O pecado da inveja, venho cometendo-o cumulativamente. Morro de inveja da biblioteca do José Mindlin. E voltei a ter inveja de político brasileiro, depois de mais esse escândalo, o do corregedor da Câmara Federal com seu castelo milionário. Na verdade, sempre tive inveja de políticos, especialmente daquele de que os mais jovens não se lembram, figura criada ao tempo da ditadura, o “senador biônico”. O povo não votava, era como se os deuses escolhessem um preferido. Militares julgavam-se deuses e Brasília era o Olimpo deles. O santificado ventre dos generais gerou essa singularidade maravilhosa, o “senador biônico”.

Conheci alguns deles. Havia um que nem chegara a coronel nordestino e se considerava vice-rei do Senado. O surrealismo lembrava o romano Calígula quando – tomado de loucura – tentou elevar a cônsul seu cavalo Incitatus, dando-lhe todas as regalias, fazendo-o até mesmo comer à sua mesa. Em Brasília, era quase igual. Aquele político nordestino mal sabia ler mas fora indicado para senador da República. E eu o via cercado de todas as mordomias, mandato de oito anos, regalias e salários régios, belas mulheres penduradas em seus braços caquéticos – eu o via e morria de inveja. E pedia aos céus a graça de ser senador biônico. Nunca fui atendido.

Coisas há, pois, que invejo sem remorsos. E, também, porque meus pecados eu os faço sem mais traumas antigos, sem elucubrações angustiadas em torno de céu e inferno. Serenei-me ao descobrir o purgatório como fórmula misericordiosa e genial da patrologia, a notável visão dos padres sábios. Raciocinei: para o céu, com toda a certeza, não irei; mas o inferno seria demais para mim. Desde que, por volta do século XI, se inventou o purgatório, encontrou-se a saída honrosa para os que ainda não merecem o céu, mas tampouco inferno. Pecar torna-se menos complicado: fica-se no purgatório como aprendiz. Purgado, o destino é o céu. E a Jeniffer e a Beyoncé, não valem um purgatório?

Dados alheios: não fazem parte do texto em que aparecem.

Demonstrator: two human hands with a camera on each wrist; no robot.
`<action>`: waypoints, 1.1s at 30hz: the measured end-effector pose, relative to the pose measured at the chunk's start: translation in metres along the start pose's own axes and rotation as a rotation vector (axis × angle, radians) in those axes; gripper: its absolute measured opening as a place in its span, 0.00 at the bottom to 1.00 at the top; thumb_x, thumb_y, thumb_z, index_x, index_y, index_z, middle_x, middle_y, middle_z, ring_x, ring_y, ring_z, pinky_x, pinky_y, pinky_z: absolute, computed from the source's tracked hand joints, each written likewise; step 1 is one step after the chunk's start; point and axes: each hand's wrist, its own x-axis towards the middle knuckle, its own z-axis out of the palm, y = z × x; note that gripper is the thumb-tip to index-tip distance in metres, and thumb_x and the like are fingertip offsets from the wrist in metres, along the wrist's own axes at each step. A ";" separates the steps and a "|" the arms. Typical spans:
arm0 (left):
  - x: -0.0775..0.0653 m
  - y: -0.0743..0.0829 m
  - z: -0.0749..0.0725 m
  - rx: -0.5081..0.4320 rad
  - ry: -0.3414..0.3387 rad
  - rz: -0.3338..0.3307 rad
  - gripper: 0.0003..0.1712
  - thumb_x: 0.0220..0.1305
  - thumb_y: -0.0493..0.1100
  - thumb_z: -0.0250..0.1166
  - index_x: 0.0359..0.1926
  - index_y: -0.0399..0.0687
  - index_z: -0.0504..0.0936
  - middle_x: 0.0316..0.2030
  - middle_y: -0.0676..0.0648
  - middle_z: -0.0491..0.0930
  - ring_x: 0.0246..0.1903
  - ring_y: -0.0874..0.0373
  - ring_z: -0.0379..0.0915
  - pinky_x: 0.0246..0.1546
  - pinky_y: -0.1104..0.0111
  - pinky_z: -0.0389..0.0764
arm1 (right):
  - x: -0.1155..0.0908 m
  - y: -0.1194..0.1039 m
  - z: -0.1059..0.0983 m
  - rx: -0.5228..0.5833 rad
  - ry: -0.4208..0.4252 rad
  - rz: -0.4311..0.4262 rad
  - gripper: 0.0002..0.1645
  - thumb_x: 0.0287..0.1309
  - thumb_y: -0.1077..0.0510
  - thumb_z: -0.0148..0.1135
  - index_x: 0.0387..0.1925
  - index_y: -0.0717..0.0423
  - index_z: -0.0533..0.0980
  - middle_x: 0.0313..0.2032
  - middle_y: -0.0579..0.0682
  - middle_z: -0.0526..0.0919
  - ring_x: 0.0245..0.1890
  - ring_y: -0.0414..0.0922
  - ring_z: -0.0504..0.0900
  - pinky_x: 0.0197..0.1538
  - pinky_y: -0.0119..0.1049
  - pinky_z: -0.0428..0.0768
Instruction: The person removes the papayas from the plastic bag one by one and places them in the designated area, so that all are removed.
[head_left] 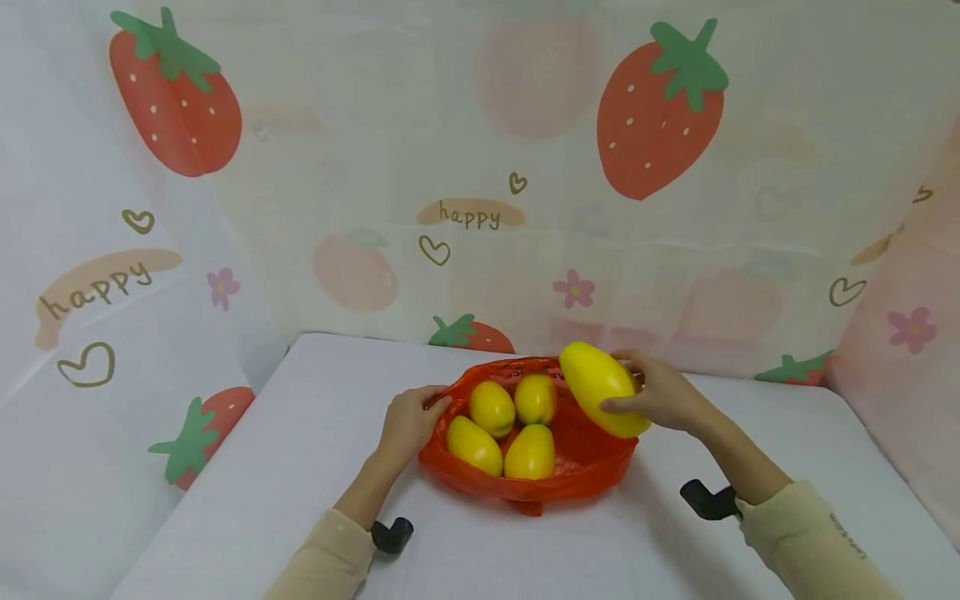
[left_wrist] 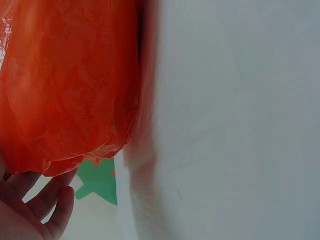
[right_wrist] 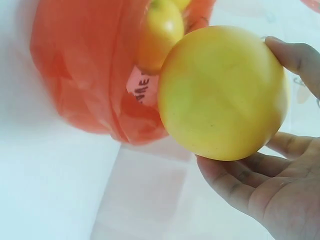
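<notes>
A red plastic bag (head_left: 585,454) stands with its mouth spread wide, several yellow mangoes (head_left: 491,408) inside it, mostly toward the left. At the bag's left rim, my left hand (head_left: 408,425) holds the plastic between thumb and fingers; in the left wrist view its fingers (left_wrist: 62,207) are beside the red film (left_wrist: 70,85). My right hand (head_left: 663,396) grips another yellow mango (head_left: 600,383), tilted above the bag's right side. From the right wrist, that mango (right_wrist: 225,95) shows its rounded end, with the thumb on one side and the fingers on the other.
The bag rests on a white-covered table (head_left: 300,467). Behind it hangs a pale curtain (head_left: 375,150) printed with strawberries, hearts and flowers. A black wrist mount (head_left: 708,500) sticks out from the right wrist, another (head_left: 393,535) from the left.
</notes>
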 end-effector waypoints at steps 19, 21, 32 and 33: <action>0.001 -0.005 0.002 -0.012 0.007 0.001 0.17 0.68 0.45 0.61 0.55 0.45 0.83 0.49 0.44 0.85 0.51 0.48 0.80 0.56 0.56 0.80 | -0.002 0.010 -0.023 -0.070 0.034 0.004 0.51 0.50 0.45 0.72 0.68 0.61 0.59 0.57 0.68 0.74 0.48 0.56 0.80 0.45 0.47 0.87; 0.001 -0.004 0.002 -0.015 0.010 0.002 0.17 0.68 0.44 0.62 0.54 0.45 0.83 0.49 0.44 0.85 0.51 0.48 0.80 0.56 0.56 0.80 | -0.002 0.011 -0.025 -0.087 0.041 0.008 0.51 0.51 0.46 0.72 0.69 0.61 0.58 0.57 0.69 0.74 0.47 0.57 0.80 0.46 0.47 0.87; 0.000 -0.002 0.000 -0.011 0.011 -0.002 0.17 0.68 0.45 0.62 0.54 0.45 0.83 0.48 0.44 0.85 0.51 0.48 0.80 0.56 0.56 0.80 | 0.001 0.021 -0.035 -0.159 0.068 0.026 0.52 0.51 0.46 0.71 0.69 0.65 0.57 0.57 0.73 0.72 0.44 0.57 0.80 0.45 0.48 0.86; 0.000 -0.002 0.000 -0.011 0.012 -0.002 0.17 0.68 0.45 0.62 0.54 0.45 0.83 0.48 0.44 0.85 0.51 0.48 0.80 0.56 0.56 0.80 | 0.001 0.022 -0.036 -0.164 0.070 0.028 0.52 0.51 0.46 0.71 0.69 0.66 0.57 0.58 0.73 0.72 0.44 0.57 0.80 0.45 0.48 0.86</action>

Certa vez, fui tomado de novos ataques de inveja: na Áustria, uma lei passou a garantir às vacas – vaca, vaca; não vaca, gente – três meses de férias, com todos os gozos. E aos cães e aos cavalos e aos bois e às cabras. Noventa dias por ano, os animais ficariam ao ar livre, sem entraves, em felicidade plena. Leões e tigres não mais poderiam ser apresentados em circos. Não sei se deu certo, mas a lei foi aprovada.

Nascer bicho na Áustria, portanto, é mais vantajoso do que ser trabalhador brasileiro, seja qual for a categoria. Uma das exceções fica para os políticos, dos nobres vereadores às suas excelências, deputados e senadores. Eles, muito antes das vacas da Áustria, já vivem felizes três meses de férias remuneradas com as delícias dos cargos.

Hoje, parece fora de moda, mas, antes, falava-se muito em metempsicose. Era a teoria da migração das almas de uns para outros corpos. Vulgarmente, acreditava-se que a alma humana, morto o corpo, poderia renascer até num animal. Decidi: vou tentar crer, com fé intensa, no sentido vulgar da metempsicose. E rezar para renascer como vaca austríaca. Ou, então, reencarnar em político brasileiro. Bom dia.